Voi riuscite a pensare a un titolo più gay di Flamingo? Io no. Dopo averlo annunciato, Brandon Flowers organizzò una campagnuccia virale per svelare la copertina dell’album: tu schiacciavi “like” su Facebook e pian piano te ne facevano vedere un po’. Se vi aspettavate il cantante dei Killers con la solita giacca ma con piume di fenicottero anziché di fagiano, vi è andata male: c’è Brandon in una stanza d’albergo a Las Vegas (Flamingo Road è una strada in cui bazzicava da giovane) a contemplare il nulla e una scrivania. Vabbè, parliamo della musica? Il primo singolo, “Crossfire”, è innocuo e si lascia ascoltare, ma le produzioni di Stuart Price potrebbero riservare sorprese. Gli concederemo almeno un ascolto distratto in streaming.

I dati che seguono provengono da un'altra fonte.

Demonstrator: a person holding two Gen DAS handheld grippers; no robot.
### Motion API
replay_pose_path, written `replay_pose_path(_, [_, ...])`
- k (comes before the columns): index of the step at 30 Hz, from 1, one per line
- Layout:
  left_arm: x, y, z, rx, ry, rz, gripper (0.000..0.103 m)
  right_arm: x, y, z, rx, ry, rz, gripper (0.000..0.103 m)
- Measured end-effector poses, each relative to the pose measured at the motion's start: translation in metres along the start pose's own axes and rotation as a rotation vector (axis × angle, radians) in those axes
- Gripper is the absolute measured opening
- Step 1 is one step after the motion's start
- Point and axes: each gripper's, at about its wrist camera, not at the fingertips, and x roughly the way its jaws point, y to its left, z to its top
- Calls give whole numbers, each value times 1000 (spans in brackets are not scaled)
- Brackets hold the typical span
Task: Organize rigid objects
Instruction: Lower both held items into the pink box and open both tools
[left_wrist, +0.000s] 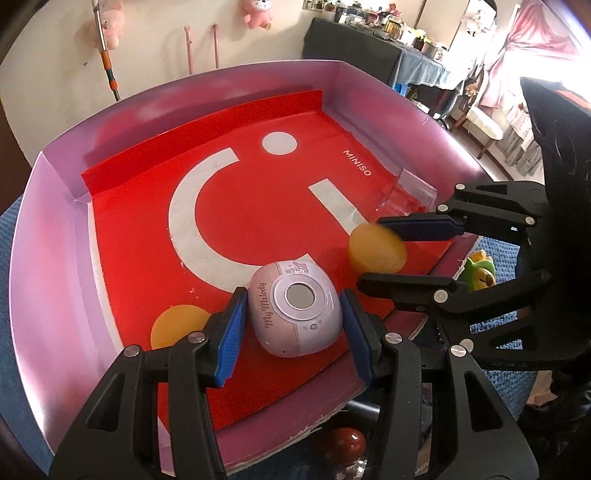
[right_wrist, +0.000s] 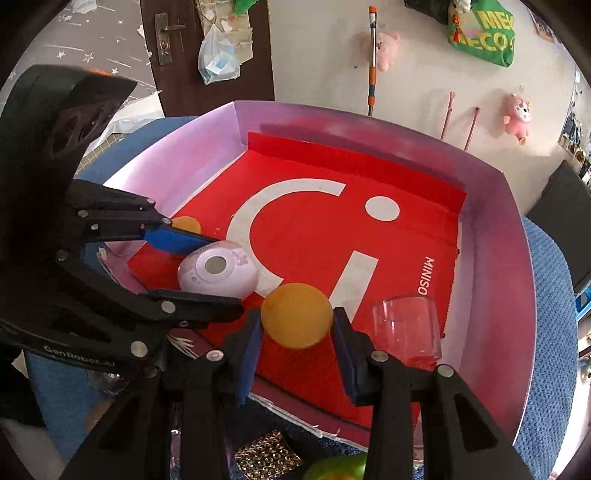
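Note:
A pink-walled box (left_wrist: 55, 258) lined with a red MINISO sheet (left_wrist: 258, 192) fills both views. My left gripper (left_wrist: 293, 302) is shut on a pale pink rounded "My Melody" device (left_wrist: 295, 314), just above the red sheet near the box's front edge. To its right, my right gripper (left_wrist: 371, 253) is shut on an orange ball (left_wrist: 376, 251). In the right wrist view the ball (right_wrist: 295, 315) sits between the right gripper's (right_wrist: 296, 314) blue pads. The left gripper (right_wrist: 227, 273) holds the device (right_wrist: 218, 269) at the left. A second orange ball (left_wrist: 177, 325) lies in the box.
A clear glass (right_wrist: 406, 328) stands inside the box near its front right. Outside the front edge, on the blue mat (right_wrist: 550, 295), lie a dark red egg-shaped object (left_wrist: 345, 445), a green and yellow toy (left_wrist: 478, 273) and a gold studded item (right_wrist: 269, 458).

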Motion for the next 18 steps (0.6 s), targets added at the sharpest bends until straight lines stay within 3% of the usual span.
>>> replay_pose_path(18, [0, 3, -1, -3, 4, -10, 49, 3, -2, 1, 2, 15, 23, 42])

Un appunto: mi piacerebbe anche parlare della Buona Musica Italiana©, ma mi risulta che a settembre escano solo Controcultura di Fabri Fibra e Non Conosco Nessun Patrizio di Milva. (Oh, Cristo.) Quindi, se qualcuno ha segnalazioni da fare o sa indicarmi un feed affidabile a cui abbonarmi per sapere quali nuove musicassette vengano pubblicate dalla scoppiettante industria discografica nostrana, parli ora o taccia per sempre.